Saturday, April 5, 2008

Generated Unit Tests

So recently, my employer asked me to evaluate a tool called AgitarOne. The tool claimed to achieve an average of 80% test coverage in unit tests that were pre-generated. The idea is to test the code using permutations. The online demos were quite impressive, but seemed rather simplistic. They were testing basically a beans validation of its input parameters in a constructor. Right away my concern was how would it handle large classes that had a lot of "connections" to other classes and complex interplay. One of our developers had a test/demo system we could use to send off our code to see what was generated. Well, their claims were correct. It did reach 77-85% coverage in the files I passed. But what was I to make of the output? Some of the tests were 100s of lines long. It turns out the mocking framework used (Mockingbird), was mocking out all occurrences of "B" used by "A". While this seemed inevitable to reach the coverage goals in a generated test, after discussion with our testing "round circle" we came to some common conclusions which I think are relevant to discuss in general:
  • The process of manually creating tests forces the developer to think about their code, how they would test it, whether they have covered all the conditions etc. Generating a test for them, essentially takes away this process, thus losing that valuable design, test, code, refactor cycle. This reasoning accounts for 25-50% of the benefits one achieves by writing unit tests.
  • Tests become executable documentation for the code under test. Generated tests can never know (without a brilliant generator that can use Javadoc and other design deliverables to generate test conditions - this does not exist to my knowledge) the intent of the test. They only know that a method takes N arguments, returns a value of Y (or throws exception Z) and smarter tools like AgitarOne can actually make some assertions on what is being modified during method invocation.
  • Generation of tests on existing code assumes the code as written is correct. There in is a problem, but as I mention in the previous point, without some sort of language that can derive proofs, I do not see the test generation being able to make this assertion.
  • Generation violates one of the key development practices. The test code should be maintained and written with the same care, style and detail production code.
  • One simple question. Have you ever come back to a failed test after 6 months to try and see why it is failing, only to see a hundred lines of mock code followed by 30 assertions trying to figure out why your code change caused the test to fail? Enough said.

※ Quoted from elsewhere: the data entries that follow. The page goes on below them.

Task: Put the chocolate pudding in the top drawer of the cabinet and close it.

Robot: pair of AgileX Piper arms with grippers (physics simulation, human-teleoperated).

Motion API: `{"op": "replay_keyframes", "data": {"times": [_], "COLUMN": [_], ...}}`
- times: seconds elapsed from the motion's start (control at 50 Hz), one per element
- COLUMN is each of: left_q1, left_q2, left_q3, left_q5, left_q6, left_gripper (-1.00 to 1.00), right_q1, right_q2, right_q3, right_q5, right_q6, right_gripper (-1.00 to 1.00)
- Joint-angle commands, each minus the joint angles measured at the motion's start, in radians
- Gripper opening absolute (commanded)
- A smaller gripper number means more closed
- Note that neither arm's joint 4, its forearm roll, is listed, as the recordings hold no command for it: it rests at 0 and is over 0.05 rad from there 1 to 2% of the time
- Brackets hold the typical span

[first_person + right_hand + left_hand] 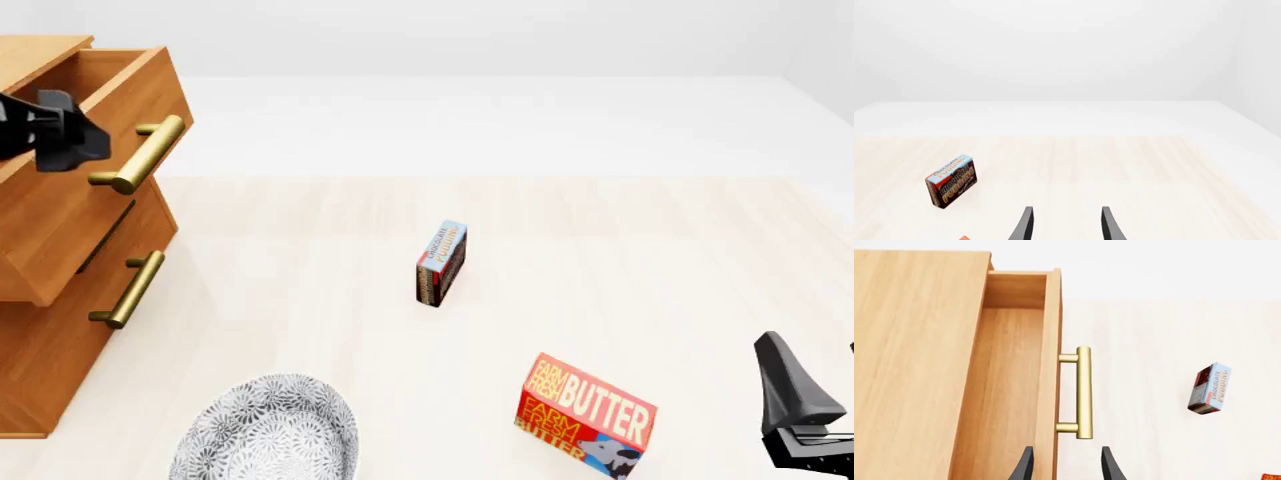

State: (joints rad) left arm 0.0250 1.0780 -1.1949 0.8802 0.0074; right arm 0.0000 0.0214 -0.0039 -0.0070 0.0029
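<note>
One light, stiff chocolate pudding [951, 181] stands ahead of our right gripper [1064, 224], jaws apart; we'd pinch its broad faces.

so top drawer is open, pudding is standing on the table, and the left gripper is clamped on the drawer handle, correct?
Not clamped. In the left wrist view the left gripper is open, short of the handle. The top drawer is open and the chocolate pudding stands on the table.

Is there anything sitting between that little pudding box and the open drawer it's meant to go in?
Nothing visible does. The chocolate pudding stands alone mid-table, with bare tabletop between it and the open top drawer. The butter box and patterned bowl sit nearer the camera, off that path.
</note>
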Motion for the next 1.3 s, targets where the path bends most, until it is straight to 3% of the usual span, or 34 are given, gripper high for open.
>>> {"op": "replay_keyframes", "data": {"times": [0.02,0.64,1.3], "left_q1": [0.001,0.020,-0.043], "left_q2": [0.008,0.030,0.038], "left_q3": [0.017,0.056,0.067], "left_q5": [-0.011,-0.036,-0.041], "left_q6": [-0.005,0.004,-0.006], "left_gripper": [1.00,1.00,1.00], "right_q1": [0.000,0.000,0.000], "right_q2": [0.000,0.000,0.000], "right_q3": [0.000,0.000,0.000], "right_q5": [0.000,0.000,0.000], "right_q6": [0.000,0.000,0.000], "right_gripper": [1.00,1.00,1.00]}}
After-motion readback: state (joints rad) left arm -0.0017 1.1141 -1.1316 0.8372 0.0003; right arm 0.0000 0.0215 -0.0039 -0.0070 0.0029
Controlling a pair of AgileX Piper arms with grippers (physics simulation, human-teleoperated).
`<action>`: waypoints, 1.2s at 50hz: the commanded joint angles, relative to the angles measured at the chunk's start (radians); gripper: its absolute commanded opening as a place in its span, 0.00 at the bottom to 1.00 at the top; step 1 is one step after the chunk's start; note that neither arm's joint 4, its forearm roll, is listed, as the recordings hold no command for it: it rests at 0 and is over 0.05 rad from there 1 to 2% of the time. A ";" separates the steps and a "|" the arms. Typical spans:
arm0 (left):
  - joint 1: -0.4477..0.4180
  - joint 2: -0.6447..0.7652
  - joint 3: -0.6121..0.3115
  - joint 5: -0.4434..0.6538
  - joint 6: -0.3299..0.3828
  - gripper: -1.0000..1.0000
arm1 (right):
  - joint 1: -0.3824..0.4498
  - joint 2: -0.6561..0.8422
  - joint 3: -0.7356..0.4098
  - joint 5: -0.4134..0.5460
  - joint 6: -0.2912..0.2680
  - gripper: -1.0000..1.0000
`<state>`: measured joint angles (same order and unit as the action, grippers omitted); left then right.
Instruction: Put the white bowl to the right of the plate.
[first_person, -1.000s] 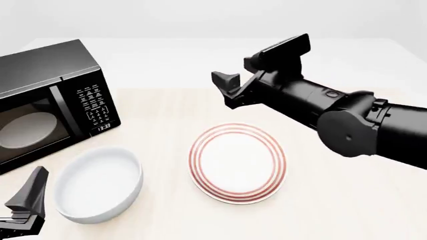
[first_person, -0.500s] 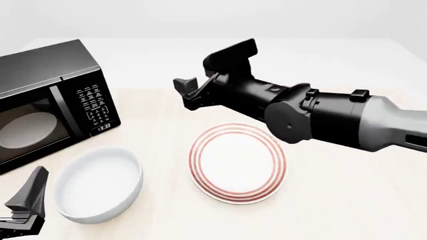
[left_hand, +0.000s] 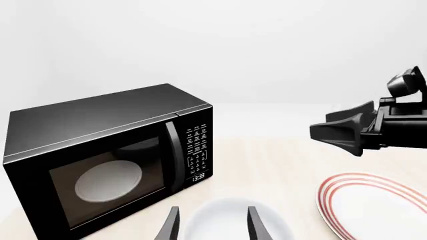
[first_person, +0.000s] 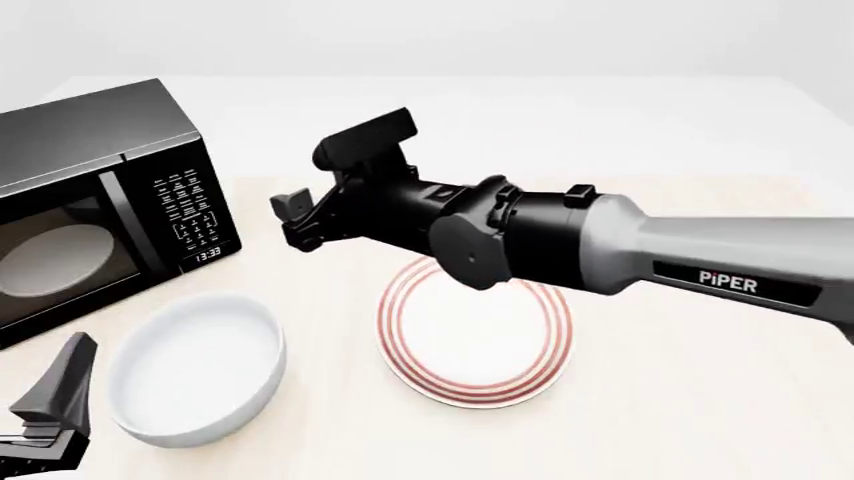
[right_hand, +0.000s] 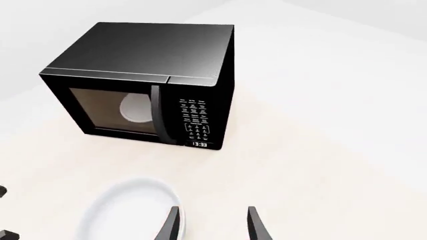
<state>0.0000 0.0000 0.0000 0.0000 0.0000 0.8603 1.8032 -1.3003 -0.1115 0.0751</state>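
white bowl (first_person: 196, 368) is lying left of plate (first_person: 477, 327) on counter (first_person: 694, 400), ungrasped | risk judged: rim being clipped, or plate being nudged during carry-over | right claw (first_person: 304, 214) is being held open, raised, reaching leftward above plate | left claw (left_hand: 210, 225) open, low

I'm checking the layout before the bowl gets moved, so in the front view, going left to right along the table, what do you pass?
Microwave → white bowl → plate.
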 joint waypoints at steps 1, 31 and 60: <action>0.000 0.000 0.000 0.000 0.000 1.00 | 0.046 0.084 -0.079 0.043 0.031 1.00; 0.000 0.000 0.000 0.000 0.000 1.00 | 0.075 0.225 -0.140 0.113 0.112 1.00; 0.000 0.000 0.000 0.000 0.000 1.00 | 0.085 0.327 -0.169 0.140 0.225 1.00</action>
<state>0.0000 0.0000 0.0000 0.0000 0.0000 0.9386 2.1118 -1.4711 0.0291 0.2768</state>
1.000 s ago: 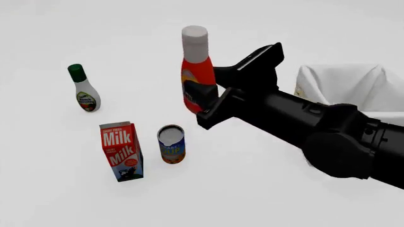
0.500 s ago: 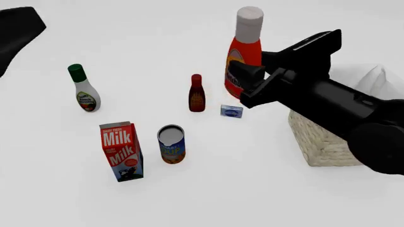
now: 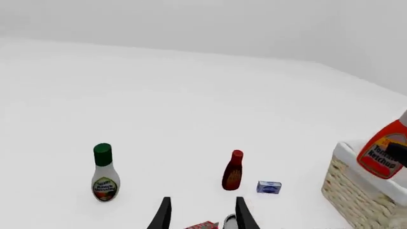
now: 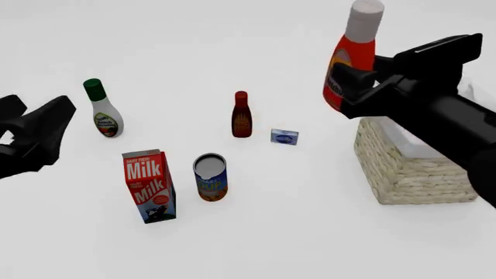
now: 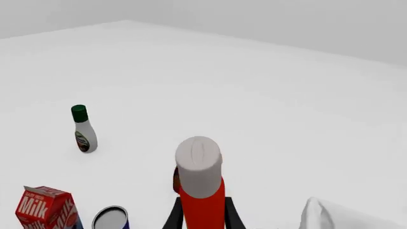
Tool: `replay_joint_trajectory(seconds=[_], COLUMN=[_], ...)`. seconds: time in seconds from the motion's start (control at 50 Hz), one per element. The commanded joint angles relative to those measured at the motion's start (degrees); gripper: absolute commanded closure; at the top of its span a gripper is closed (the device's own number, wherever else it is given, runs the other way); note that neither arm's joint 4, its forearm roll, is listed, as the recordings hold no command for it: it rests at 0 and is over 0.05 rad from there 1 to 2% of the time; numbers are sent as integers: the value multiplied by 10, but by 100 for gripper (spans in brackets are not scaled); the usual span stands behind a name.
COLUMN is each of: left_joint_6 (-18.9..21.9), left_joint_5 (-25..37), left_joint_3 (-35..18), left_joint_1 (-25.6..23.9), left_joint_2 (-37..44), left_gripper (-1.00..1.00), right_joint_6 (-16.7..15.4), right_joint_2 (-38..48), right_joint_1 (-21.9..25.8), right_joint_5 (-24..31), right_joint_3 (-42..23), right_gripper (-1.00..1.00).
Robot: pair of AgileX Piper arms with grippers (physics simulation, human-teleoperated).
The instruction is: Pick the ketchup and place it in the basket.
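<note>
Red-orange plastic catches the eye first: the ketchup is up in the air, well clear of the worktop, clamped between the fingers of the right gripper. It stands roughly upright, white cap on top, and hangs just at the near-left corner of the basket, not yet over the middle of its opening. From the left wrist camera the bottle shows against the basket's white cloth rim, above it and not inside.

So I'd judge the pick is done and the carry is most of the way through. What's left is to bring the bottle further right over the lining, lower it in, and let go.

The left gripper sits at the left edge, low over the worktop, its 2 fingers spread apart and holding nothing.

The rest stands untouched on the worktop: a white bottle with a green cap at far left, a slim dark red bottle in the middle, a small blue box just to its right, and nearer, a milk carton beside an open can.
</note>
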Motion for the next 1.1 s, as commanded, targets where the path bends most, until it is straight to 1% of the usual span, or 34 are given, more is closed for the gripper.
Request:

In no way am I not advocating the generation unit tests. It is a very novel concept, but I think it removes a crucial component of good software development practice. Automation tends to lead to dependence, and dependence can lead to ignorance. From my viewpoint, generation of tests does not inspire one to follow good software development practices, but to ignore them with the safety net. As one of collegues said.... "I'd rather have one good test that is comprehensible than 20 tests I can not read".